Action item: An exact copy of the lines from the start of the material below through the line containing "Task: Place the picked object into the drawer" is the required answer, and it includes no pictures.

Data extract:
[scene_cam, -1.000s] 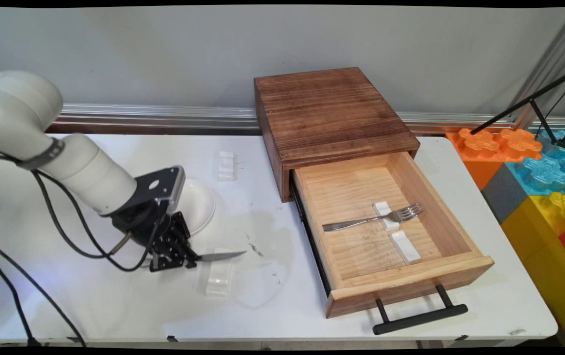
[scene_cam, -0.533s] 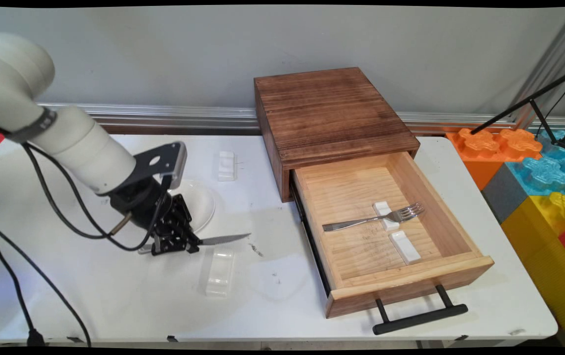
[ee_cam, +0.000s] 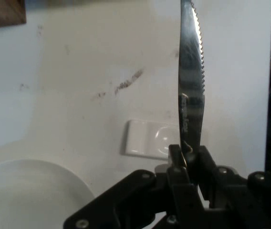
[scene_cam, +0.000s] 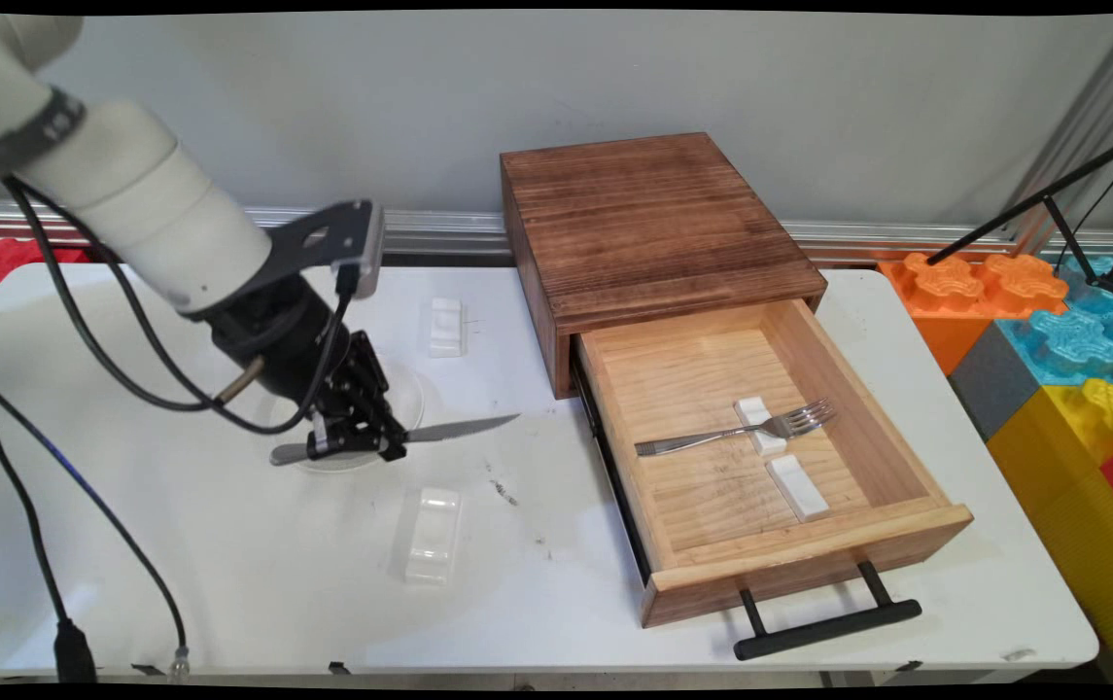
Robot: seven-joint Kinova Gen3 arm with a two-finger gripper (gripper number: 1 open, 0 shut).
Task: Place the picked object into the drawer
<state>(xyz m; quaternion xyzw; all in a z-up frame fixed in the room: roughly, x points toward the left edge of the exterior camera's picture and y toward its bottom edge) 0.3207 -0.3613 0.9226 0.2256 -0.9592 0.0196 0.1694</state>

Exercise answer:
[scene_cam, -1.000s] 
[scene_cam, -0.533s] 
[ee_cam, +0.000s] 
[scene_cam, +0.000s] 
Robot: seven-joint Kinova Gen3 arm with a two-finger gripper (gripper number: 1 open, 0 shut).
Task: Place the picked object into the drawer

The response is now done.